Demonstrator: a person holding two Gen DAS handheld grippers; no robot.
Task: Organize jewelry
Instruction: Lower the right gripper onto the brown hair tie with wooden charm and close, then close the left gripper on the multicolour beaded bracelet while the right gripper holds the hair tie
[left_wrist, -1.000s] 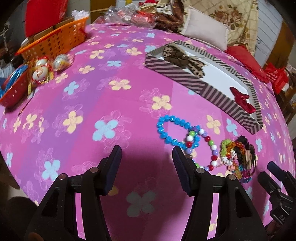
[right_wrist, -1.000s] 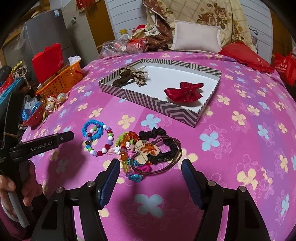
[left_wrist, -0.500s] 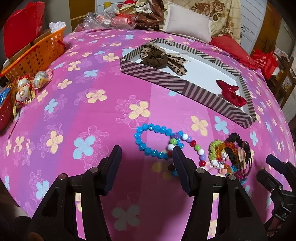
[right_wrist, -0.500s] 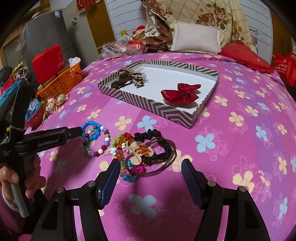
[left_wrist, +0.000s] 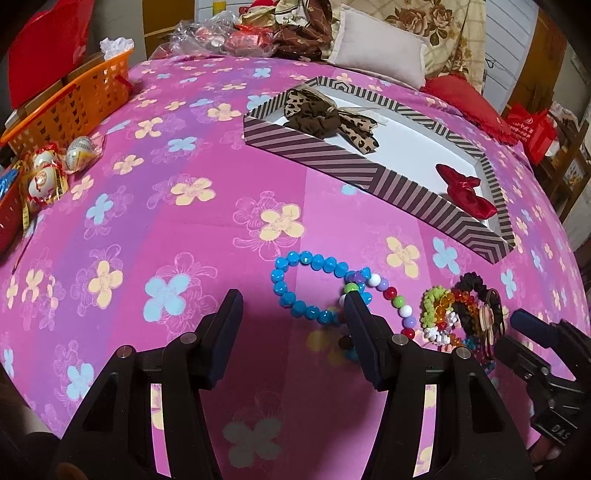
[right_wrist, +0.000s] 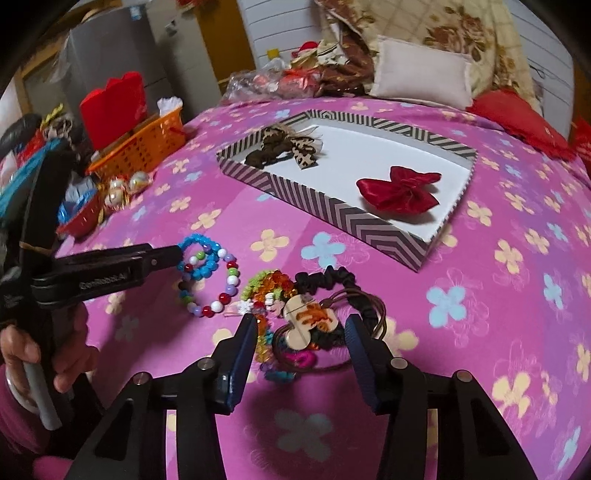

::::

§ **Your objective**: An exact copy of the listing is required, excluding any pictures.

§ **Response**:
Demonstrator: a person holding two Gen DAS handheld grippers; no robot.
Task: Organize jewelry
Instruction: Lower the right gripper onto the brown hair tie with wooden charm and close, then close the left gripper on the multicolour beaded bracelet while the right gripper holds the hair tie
[left_wrist, -1.000s] 
[right_wrist, -1.000s] 
[left_wrist, -0.500s] 
[right_wrist, -0.500s] 
[left_wrist, +0.000s] 
[right_wrist, +0.000s] 

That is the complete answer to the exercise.